What to produce ▸ When you find the line with "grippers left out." among the records below, reproduce it and each line after it exactly, ending with the line with "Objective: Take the".

Records from a data collection ▸

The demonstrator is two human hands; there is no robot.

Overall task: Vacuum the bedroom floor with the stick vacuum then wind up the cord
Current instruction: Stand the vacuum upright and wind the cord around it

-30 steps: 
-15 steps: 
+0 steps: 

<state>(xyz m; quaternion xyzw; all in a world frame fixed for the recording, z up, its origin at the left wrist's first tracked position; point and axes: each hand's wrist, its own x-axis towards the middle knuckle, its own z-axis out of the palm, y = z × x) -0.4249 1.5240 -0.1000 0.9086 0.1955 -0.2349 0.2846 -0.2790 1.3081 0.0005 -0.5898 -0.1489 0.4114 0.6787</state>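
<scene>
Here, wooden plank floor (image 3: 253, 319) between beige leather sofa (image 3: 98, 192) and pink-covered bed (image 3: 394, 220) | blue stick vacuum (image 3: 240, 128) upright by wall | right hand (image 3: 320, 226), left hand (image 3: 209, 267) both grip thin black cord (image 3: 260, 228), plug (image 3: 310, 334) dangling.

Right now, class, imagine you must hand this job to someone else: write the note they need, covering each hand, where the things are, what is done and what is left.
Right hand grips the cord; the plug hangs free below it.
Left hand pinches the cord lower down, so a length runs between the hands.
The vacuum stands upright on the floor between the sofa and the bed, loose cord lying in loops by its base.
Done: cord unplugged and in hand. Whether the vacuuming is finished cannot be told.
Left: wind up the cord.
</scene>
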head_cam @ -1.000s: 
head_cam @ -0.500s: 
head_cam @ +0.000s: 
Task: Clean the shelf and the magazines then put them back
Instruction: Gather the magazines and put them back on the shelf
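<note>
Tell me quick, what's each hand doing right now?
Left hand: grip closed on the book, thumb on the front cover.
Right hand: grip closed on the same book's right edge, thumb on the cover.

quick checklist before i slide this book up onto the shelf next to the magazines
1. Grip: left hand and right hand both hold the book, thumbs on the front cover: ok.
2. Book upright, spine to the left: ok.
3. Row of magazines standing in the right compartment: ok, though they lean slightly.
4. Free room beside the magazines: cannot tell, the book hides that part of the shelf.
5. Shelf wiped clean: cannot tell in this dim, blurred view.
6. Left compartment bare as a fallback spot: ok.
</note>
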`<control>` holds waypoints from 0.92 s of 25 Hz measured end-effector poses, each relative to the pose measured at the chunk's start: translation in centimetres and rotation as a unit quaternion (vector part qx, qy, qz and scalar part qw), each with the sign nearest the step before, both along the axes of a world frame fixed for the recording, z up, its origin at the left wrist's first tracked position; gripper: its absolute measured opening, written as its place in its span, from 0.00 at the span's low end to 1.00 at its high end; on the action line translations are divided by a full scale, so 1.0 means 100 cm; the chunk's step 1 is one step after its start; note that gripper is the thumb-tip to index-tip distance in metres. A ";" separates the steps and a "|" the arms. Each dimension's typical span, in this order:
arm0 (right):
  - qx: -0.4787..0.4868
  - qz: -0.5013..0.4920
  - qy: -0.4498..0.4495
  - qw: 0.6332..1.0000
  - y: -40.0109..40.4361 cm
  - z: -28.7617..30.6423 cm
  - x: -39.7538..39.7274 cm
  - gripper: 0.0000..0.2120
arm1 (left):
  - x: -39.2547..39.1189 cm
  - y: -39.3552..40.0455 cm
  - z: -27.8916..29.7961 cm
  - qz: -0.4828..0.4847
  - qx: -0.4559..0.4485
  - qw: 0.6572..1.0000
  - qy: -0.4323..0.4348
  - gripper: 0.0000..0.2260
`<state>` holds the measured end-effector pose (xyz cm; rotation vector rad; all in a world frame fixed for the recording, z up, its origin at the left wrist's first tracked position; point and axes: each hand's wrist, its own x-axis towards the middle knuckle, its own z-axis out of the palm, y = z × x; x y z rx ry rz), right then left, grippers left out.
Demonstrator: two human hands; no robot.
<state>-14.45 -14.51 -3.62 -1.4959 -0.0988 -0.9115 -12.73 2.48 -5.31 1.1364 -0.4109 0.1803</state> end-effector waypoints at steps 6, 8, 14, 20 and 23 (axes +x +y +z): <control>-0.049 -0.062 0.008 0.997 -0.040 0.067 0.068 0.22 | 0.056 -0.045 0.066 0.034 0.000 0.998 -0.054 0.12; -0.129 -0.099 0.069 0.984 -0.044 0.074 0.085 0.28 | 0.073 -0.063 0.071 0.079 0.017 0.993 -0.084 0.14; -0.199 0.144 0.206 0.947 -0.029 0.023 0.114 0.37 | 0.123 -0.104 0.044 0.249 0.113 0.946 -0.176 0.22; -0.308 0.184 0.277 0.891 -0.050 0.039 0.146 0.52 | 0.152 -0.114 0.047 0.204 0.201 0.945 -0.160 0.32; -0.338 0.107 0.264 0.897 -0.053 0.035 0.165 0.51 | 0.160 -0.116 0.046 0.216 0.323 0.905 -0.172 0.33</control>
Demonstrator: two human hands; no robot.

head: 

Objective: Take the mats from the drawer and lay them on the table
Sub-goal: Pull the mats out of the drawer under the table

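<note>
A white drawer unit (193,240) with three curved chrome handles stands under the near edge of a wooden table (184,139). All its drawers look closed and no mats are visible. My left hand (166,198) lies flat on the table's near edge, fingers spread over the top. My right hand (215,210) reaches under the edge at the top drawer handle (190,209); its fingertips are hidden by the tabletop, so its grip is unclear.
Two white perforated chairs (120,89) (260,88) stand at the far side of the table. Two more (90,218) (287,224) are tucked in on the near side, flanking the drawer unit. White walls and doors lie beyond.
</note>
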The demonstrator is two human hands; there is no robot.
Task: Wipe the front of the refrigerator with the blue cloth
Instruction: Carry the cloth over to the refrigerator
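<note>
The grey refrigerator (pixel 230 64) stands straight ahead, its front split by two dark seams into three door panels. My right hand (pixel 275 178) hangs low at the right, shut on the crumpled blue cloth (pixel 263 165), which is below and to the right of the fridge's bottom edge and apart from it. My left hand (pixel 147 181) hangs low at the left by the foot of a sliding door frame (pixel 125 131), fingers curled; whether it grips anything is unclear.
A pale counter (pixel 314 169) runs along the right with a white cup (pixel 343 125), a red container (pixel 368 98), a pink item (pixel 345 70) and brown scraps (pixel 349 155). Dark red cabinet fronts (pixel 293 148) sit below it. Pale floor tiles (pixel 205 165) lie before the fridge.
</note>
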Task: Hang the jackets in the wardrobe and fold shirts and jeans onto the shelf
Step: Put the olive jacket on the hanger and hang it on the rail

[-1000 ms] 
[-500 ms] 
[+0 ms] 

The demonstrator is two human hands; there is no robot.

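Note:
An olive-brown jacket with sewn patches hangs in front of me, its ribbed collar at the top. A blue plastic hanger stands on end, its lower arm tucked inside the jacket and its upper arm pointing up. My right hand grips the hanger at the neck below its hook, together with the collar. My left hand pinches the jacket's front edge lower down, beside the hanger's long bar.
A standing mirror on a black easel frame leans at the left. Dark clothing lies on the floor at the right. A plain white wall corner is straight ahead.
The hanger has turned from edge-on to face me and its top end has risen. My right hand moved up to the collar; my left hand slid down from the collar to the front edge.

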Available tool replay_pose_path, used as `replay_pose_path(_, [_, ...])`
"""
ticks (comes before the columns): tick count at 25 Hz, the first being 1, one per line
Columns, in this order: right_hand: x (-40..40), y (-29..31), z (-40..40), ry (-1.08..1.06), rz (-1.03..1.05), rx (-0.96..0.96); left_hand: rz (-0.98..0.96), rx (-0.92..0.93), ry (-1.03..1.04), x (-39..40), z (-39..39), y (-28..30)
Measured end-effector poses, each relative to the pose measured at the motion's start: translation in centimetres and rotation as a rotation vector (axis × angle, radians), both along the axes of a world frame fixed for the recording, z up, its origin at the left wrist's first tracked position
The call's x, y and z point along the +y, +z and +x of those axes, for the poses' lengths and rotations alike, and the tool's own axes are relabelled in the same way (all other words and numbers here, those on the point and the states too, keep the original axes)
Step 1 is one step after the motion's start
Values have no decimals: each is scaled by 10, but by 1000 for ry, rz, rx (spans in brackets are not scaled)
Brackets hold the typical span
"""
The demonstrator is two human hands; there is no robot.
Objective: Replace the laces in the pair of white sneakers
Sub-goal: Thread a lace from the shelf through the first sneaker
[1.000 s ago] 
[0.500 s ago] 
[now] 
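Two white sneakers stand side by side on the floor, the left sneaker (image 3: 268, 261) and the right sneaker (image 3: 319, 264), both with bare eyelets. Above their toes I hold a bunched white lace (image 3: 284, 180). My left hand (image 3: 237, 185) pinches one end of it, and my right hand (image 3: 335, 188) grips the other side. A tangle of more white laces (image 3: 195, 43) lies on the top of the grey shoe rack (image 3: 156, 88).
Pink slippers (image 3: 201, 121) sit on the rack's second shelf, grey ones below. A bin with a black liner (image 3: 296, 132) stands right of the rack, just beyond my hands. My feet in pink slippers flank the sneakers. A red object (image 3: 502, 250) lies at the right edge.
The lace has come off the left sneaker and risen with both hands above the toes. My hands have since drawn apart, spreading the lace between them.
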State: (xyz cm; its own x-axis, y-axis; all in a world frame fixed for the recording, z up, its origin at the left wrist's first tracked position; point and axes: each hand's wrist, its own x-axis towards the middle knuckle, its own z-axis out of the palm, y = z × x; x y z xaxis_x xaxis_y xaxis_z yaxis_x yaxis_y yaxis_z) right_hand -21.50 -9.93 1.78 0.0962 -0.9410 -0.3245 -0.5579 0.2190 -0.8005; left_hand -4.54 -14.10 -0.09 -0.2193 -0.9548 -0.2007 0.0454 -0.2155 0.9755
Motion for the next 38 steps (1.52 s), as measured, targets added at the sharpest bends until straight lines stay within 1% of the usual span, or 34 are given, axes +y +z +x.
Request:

Result below ▸
`<state>` holds the measured end-effector pose (xyz cm; rotation vector rad; all in a world frame fixed for the recording, z up, its origin at the left wrist's first tracked position; point and axes: each hand's wrist, its own x-axis towards the middle knuckle, its own z-axis out of the palm, y = z × x; x y z rx ry rz), right then left, grippers left out.
Demonstrator: two human hands; no robot.
<state>-14.45 -14.51 -3.62 -1.4959 -0.0988 -0.9115 -12.73 2.48 -5.31 1.1364 -0.4109 0.1803</state> end-effector waypoints at steps 6, 8, 14, 20 and 23 (axes +x +y +z): <control>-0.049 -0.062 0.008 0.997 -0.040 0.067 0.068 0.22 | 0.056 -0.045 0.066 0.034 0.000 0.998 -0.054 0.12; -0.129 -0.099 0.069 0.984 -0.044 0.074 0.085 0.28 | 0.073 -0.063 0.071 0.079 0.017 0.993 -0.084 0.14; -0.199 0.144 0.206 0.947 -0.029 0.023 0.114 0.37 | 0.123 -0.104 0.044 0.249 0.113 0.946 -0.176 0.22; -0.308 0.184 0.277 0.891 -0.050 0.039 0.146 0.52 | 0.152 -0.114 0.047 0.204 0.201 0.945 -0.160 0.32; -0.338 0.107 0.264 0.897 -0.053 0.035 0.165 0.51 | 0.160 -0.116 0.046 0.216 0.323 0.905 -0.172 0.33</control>
Demonstrator: two human hands; no robot.

head: 

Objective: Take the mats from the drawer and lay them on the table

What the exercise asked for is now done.